Task item -
Your answer must be the exact lines below, starting with the line with "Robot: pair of" and going on through the line with "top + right", both included, with no pictures.

Recorded information -
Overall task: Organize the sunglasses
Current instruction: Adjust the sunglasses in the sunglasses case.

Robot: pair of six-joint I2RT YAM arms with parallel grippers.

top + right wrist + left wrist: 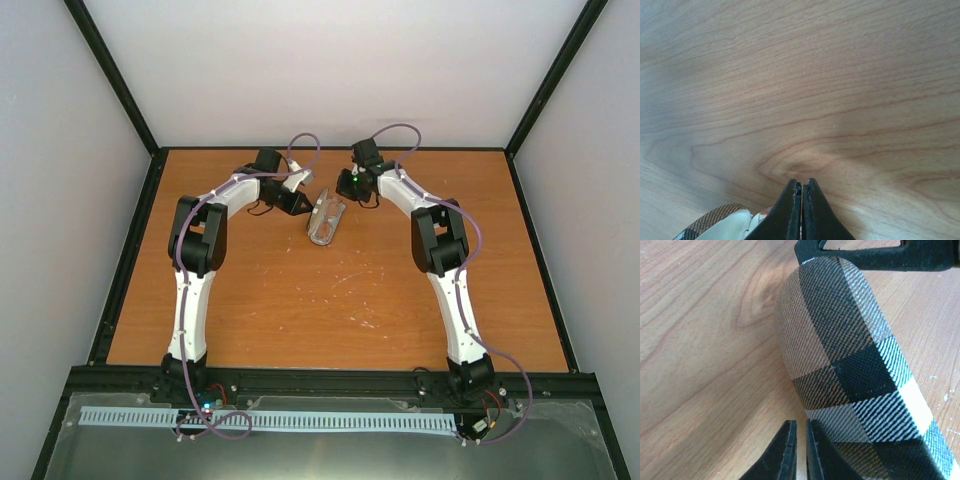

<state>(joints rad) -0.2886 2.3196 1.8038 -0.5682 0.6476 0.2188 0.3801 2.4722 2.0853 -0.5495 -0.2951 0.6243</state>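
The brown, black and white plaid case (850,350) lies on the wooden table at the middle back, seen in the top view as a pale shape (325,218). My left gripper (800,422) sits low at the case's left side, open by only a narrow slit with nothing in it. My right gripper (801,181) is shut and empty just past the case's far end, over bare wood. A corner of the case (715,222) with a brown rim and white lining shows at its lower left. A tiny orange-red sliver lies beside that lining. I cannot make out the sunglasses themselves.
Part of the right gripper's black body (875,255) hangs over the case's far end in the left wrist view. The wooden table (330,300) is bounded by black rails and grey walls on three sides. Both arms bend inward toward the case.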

Task response -
Robot: pair of six-joint I2RT YAM arms with parallel grippers.

top + right wrist + left wrist: 

Nothing more will be written for this answer.